EXERCISE GOAL = In the data below, find each line that contains the word "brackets" and copy it.

SUPPLIED DATA =
# # #

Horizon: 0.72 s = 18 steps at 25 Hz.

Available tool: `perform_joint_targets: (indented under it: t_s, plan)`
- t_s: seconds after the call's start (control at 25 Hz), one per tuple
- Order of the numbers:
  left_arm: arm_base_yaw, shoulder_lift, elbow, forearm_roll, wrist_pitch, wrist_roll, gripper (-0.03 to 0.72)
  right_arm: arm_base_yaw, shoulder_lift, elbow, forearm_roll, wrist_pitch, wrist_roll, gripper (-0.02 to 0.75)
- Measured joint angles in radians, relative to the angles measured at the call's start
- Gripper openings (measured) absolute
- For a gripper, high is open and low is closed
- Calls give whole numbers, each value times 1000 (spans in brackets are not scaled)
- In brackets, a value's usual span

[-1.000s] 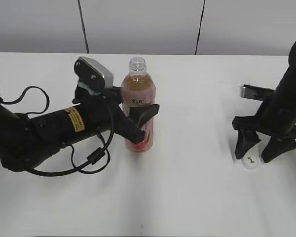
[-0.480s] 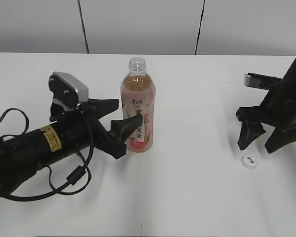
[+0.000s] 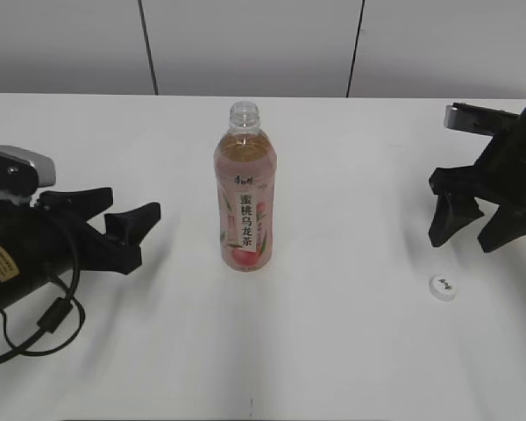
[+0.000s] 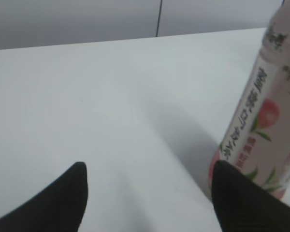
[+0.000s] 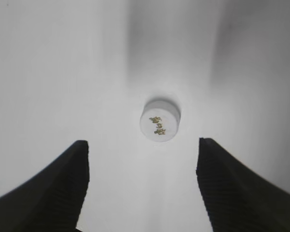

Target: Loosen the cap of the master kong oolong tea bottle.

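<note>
Bottle: you have the master kong oolong tea bottle (image 3: 245, 195) standing upright at the centre of the exterior frame on the white table (image 3: 333, 351), with nothing touching it.
Contents: amber-pink tea fills it up to the shoulder; the clear neck above is empty and the mouth is uncapped.
Label: pink with a peach picture and a white vertical strip of dark Chinese characters, which you can also read at the right edge of the left wrist view (image 4: 261, 121).
Cap: the cap (image 3: 444, 287) lies on the table at the lower right of the exterior frame, well apart from the bottle, its dark logo facing up; in the right wrist view (image 5: 159, 120) it sits centre frame.
Left gripper: the left gripper (image 3: 123, 219) lies low at the left edge, its jaws spread wide and empty, pointing toward the bottle but clear of it.
Right gripper: the right gripper (image 3: 473, 230) hangs at the right edge above and just behind the cap, jaws parted, holding nothing.
</note>
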Motion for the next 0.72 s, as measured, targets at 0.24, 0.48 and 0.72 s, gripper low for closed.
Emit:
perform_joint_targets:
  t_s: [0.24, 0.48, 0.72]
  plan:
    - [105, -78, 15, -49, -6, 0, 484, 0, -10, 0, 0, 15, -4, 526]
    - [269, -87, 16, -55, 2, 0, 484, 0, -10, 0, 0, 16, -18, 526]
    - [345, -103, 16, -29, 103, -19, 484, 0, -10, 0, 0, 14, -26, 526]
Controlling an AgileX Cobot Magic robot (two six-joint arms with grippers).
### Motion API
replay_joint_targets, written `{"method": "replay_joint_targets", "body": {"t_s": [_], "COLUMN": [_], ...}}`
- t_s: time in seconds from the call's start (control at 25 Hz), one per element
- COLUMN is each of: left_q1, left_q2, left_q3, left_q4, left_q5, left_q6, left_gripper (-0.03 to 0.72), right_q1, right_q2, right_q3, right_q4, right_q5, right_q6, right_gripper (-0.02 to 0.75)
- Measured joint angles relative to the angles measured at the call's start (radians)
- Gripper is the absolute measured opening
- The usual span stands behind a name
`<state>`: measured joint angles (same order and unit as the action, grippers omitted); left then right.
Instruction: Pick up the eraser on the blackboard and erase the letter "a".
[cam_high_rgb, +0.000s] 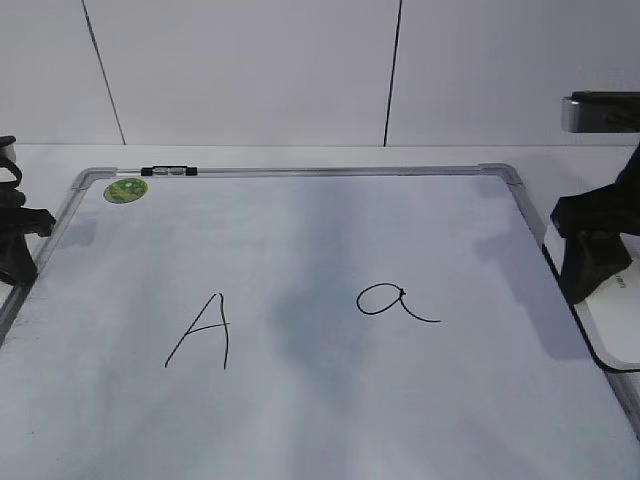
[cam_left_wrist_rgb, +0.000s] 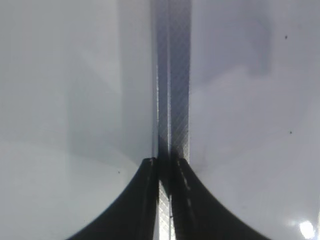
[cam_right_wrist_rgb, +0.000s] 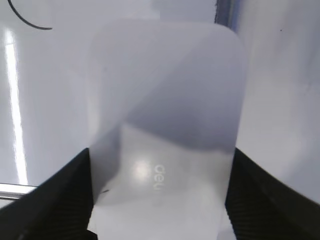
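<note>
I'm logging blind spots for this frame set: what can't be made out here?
- Exterior view: the eraser is cut by the right edge and hidden behind the right gripper.
- Right wrist view: finger contact with it is unclear; its lettering is blurred.
- Left wrist view: only the blackboard frame shows.

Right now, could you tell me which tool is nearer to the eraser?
Right. The right tool straddles the eraser at the blackboard's right edge; the left tool sits shut at the far left edge.

Board surface between the letter "a" (cam_high_rgb: 395, 301) and the eraser (cam_high_rgb: 618, 325) lies unobstructed.
</note>
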<state>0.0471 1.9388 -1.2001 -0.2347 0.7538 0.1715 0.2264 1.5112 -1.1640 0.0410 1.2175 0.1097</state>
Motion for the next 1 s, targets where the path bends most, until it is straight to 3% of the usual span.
{"method": "replay_joint_targets", "body": {"t_s": [0.32, 0.72, 1.0], "left_q1": [0.000, 0.000, 0.000], "left_q2": [0.000, 0.000, 0.000], "left_q3": [0.000, 0.000, 0.000], "left_q4": [0.003, 0.003, 0.003], "left_q5": [0.000, 0.000, 0.000], "left_q6": [0.000, 0.000, 0.000], "left_gripper": [0.065, 0.066, 0.067], "right_q1": [0.106, 0.143, 0.229], "right_q2": [0.131, 0.385, 0.494], "right_q3": [-0.096, -0.293, -0.372], "right_q4": [-0.002, 0.021, 0.019], "right_q5": [-0.014, -0.041, -0.080], "right_q6": [-0.002, -0.049, -0.071], "right_gripper": [0.589, 0.589, 0.589]}}
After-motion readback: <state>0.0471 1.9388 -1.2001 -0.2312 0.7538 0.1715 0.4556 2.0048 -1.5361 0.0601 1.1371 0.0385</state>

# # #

TASK RESPONSE =
- Calls give whole numbers, each value times 1000 (spans in brackets are not scaled)
- In brackets, a value's usual span

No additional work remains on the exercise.